Шуточки шутит гвардии капитан, хотя вперемежку с рассуждениями о «прекрасной москвичке» вскользь брошены знакомые слова — «оставить службу», «стать философом». Но все же было бы совершенно невозможно «договаривать за Сергея Ивановича», если б о тех днях сохранился только этот документ.
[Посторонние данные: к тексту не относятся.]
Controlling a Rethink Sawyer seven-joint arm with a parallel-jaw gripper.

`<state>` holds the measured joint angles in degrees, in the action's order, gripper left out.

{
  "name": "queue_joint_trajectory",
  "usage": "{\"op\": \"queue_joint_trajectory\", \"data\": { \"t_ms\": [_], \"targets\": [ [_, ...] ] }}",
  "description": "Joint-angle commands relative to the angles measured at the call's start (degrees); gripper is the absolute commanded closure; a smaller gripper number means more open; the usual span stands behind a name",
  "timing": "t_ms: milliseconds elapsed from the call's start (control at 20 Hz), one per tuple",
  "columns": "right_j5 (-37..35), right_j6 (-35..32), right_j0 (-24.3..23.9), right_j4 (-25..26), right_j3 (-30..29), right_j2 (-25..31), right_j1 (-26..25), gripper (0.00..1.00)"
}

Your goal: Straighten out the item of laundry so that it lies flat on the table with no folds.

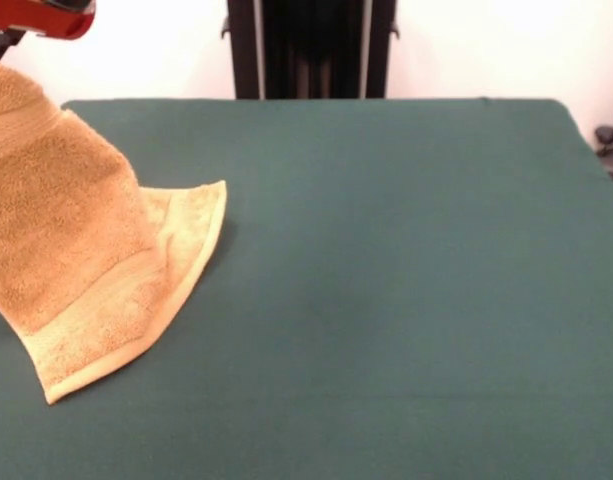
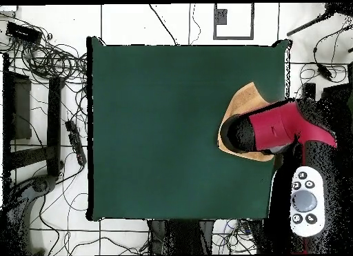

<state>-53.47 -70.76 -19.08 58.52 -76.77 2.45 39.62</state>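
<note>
My jaws are out of sight: in the front view only a red piece of my arm point(image 1: 41, 17) shows at the top left corner, and from overhead my red and black arm point(image 2: 276, 128) covers the spot where they would be. So I cannot tell whether they are wide, narrow or clamped on anything.

Directly below that red piece, the towel point(image 1: 71, 235) hangs lifted, its upper end rising out of the picture's left edge beneath my arm. One woven band crosses it near the top. The cloth slopes down to the worktop point(image 1: 386, 280), where its lower part rests, with the second band near the bottom edge. A paler flap sticks out to the side behind the hanging sheet, lying on the green surface.

From overhead, the towel point(image 2: 243, 105) peeks out around my arm near one side edge of the worktop point(image 2: 158, 129), about midway along that side. The pedestal point(image 1: 308, 48) stands dark at the far side in the front view.
</note>
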Motion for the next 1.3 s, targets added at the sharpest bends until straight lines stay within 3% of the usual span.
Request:
{"op": "queue_joint_trajectory", "data": {
  "t_ms": [50, 400, 1000, 1100, 1300],
  "targets": [
    [3.9, -11.3, 2.1, -1.5, -4.3, 0.8, -7.3, 1.00],
    [9.1, -12.7, 5.4, 4.8, -1.9, -2.0, -10.2, 1.00],
    [12.8, -9.9, 7.2, 3.9, -0.9, -4.1, -10.5, 1.00],
    [14.1, -11.4, 8.5, 5.4, -0.1, -5.2, -10.7, 1.00],
    [14.8, -8.3, 9.1, 6.3, 0.6, -5.9, -10.1, 1.00]
  ]
}}
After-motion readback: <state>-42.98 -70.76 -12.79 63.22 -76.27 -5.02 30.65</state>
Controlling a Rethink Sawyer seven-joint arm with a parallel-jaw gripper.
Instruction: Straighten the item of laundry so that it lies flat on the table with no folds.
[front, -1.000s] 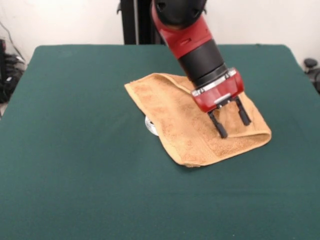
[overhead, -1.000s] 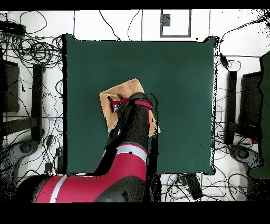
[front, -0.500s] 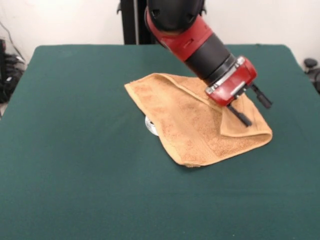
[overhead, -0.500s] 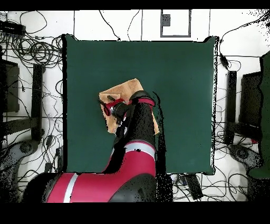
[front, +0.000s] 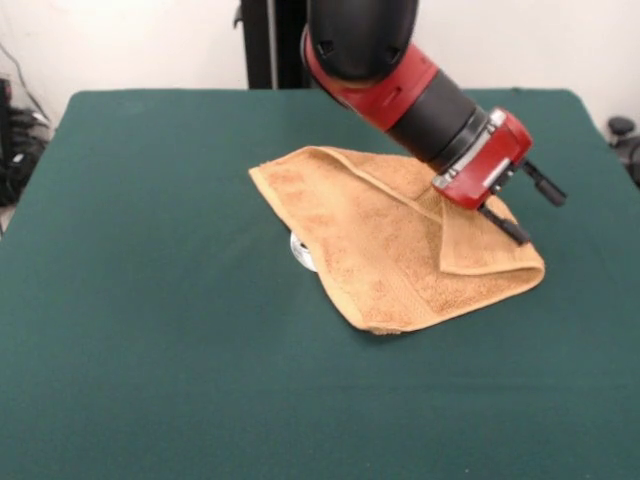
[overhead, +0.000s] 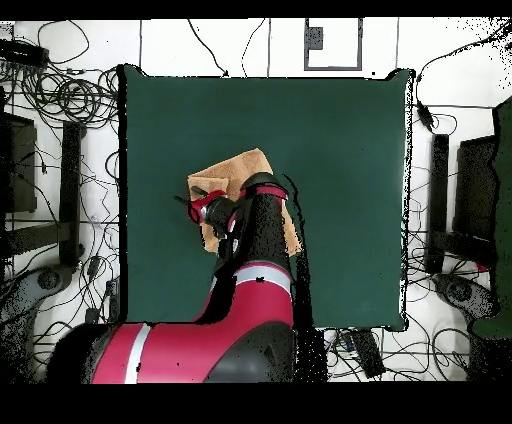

Якушкин: «Меня проникла дрожь; я ходил по комнате и спросил у присутствующих, точно ли они верят всему сказанному в письме Трубецкого и тому, что Россия не может быть более несчастна, как оставаясь под управлением царствующего императора; все стали меня уверять, что то и другое несомненно. В таком случае, сказал я, Тайному обществу тут нечего делать, и теперь каждый из нас должен действовать по собственной совести и собственному убеждению. На минуту все замолчали. Наконец Александр Муравьев сказал, что для отвращения бедствий, угрожающих России, необходимо прекратить царствование императора Александра и что он предлагает бросить между нами жребий, чтобы узнать, кому достанется нанесть удар царю. На это я ему отвечал, что они опоздали, что я решился без всякого жребия принести себя в жертву и никому не уступлю этой чести».